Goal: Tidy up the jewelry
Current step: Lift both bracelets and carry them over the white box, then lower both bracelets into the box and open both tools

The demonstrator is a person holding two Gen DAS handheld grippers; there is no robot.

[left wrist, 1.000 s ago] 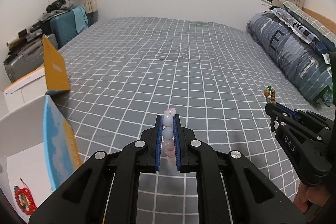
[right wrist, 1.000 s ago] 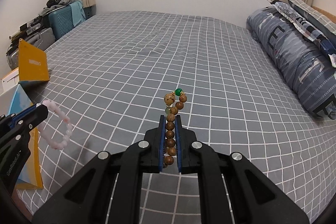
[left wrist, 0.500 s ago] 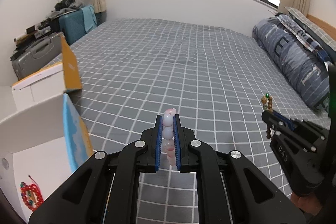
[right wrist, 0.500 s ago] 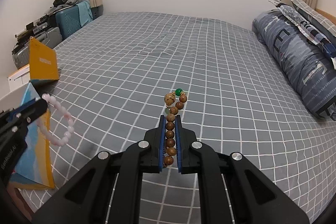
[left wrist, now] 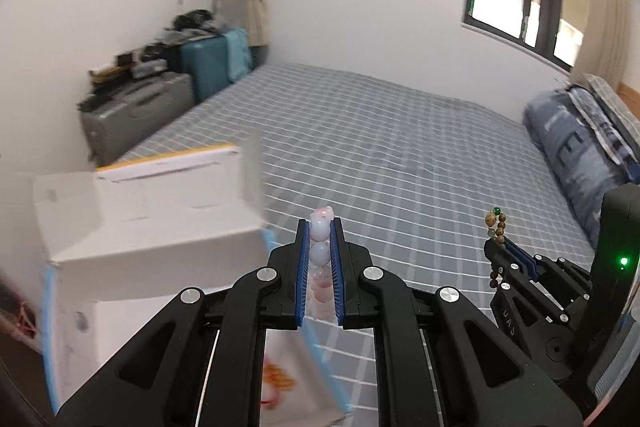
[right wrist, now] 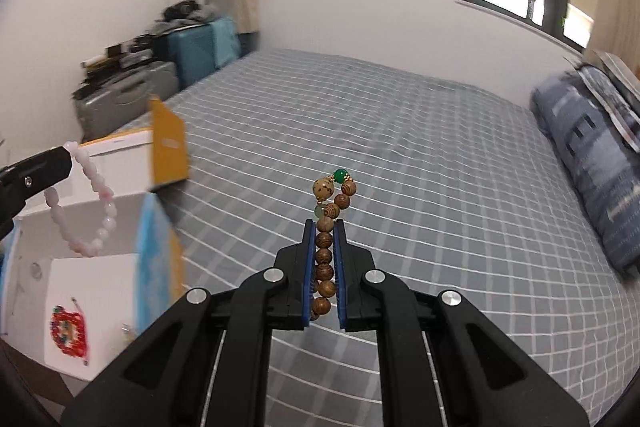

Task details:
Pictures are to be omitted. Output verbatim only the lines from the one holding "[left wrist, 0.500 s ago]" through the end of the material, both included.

Solution:
[left wrist, 0.500 s ago] 
[right wrist, 0.500 s ago] 
[left wrist, now] 
[right wrist, now] 

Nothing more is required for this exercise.